Paul Haigh

Personal information
- Full name: Paul Haigh
- Date of birth: 4 May 1958 (age 68)
- Place of birth: Scarborough, England
- Height: 5 ft 11 in (1.80 m)
- Position: Defender

Youth career
- Hull City

Senior career*
- Years: Team / Apps / (Gls)
- 1974–1980: Hull City / 180 / (8)
- 1980–1987: Carlisle United / 233 / (4)
- 1987–1989: Hartlepool United / 50 / (0)
- Total:  / 463 / (12)

International career
- 1977: England U21 / 1 / (0)

= Paul Haigh =

English footballer

Paul Haigh (born 4 May 1958) is an English former football defender who made more than 450 appearances in the Football League.

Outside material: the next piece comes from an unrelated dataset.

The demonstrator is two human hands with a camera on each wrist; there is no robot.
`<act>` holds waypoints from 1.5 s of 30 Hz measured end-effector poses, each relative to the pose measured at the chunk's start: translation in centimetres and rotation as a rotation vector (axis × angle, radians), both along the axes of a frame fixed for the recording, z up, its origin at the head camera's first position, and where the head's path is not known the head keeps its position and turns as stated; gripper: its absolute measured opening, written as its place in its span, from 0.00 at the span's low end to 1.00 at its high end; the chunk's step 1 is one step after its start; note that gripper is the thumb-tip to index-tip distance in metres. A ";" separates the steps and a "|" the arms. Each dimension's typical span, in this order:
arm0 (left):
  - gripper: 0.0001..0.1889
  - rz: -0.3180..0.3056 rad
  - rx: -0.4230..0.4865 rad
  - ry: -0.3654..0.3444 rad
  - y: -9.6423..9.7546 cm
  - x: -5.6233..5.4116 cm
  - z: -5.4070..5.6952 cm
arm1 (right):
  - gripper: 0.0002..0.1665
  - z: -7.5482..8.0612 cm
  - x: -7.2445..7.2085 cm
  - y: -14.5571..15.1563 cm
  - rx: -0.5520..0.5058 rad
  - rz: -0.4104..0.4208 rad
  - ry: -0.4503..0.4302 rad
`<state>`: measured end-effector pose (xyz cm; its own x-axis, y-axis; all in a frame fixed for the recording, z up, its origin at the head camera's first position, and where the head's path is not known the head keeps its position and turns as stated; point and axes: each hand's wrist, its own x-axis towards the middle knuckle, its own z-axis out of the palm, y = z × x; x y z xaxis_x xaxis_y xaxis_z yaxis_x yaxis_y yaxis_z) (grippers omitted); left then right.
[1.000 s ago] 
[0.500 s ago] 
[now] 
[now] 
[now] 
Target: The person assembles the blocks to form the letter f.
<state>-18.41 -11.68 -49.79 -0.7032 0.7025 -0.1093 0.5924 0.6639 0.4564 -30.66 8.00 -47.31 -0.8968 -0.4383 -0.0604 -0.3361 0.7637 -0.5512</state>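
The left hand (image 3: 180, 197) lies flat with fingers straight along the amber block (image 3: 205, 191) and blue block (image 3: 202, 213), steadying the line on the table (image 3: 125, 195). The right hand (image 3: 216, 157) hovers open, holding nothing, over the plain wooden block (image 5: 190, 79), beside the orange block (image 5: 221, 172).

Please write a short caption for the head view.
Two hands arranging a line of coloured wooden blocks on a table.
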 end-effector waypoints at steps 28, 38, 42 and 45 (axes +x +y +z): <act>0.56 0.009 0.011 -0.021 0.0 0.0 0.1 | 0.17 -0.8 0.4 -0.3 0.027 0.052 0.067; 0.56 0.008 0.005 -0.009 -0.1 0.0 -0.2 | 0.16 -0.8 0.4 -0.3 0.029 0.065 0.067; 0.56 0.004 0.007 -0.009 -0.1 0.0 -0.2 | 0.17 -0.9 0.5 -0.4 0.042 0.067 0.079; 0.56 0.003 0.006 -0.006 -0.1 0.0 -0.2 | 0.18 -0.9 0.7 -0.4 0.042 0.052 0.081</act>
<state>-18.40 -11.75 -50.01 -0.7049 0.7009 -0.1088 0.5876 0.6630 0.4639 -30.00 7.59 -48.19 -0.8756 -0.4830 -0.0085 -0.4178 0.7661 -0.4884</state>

Haigh started his career at Hull City, where he made 180 league appearances. He also represented England under-21s during his spell with the club. In 1980, he moved on to Carlisle United, making over 200 appearances before being released in 1987. He signed for Hartlepool United, and made a total of 65 first-team appearances for the club.

In the middle of the 1988–89 season he broke two bones in his back, caused by a heavy landing in an FA Cup match against Wigan Athletic, forcing him to retire from football at the age of 30. In 2009, he was working as a financial advisor.

In 2007, his son Tom signed for Hartlepool United.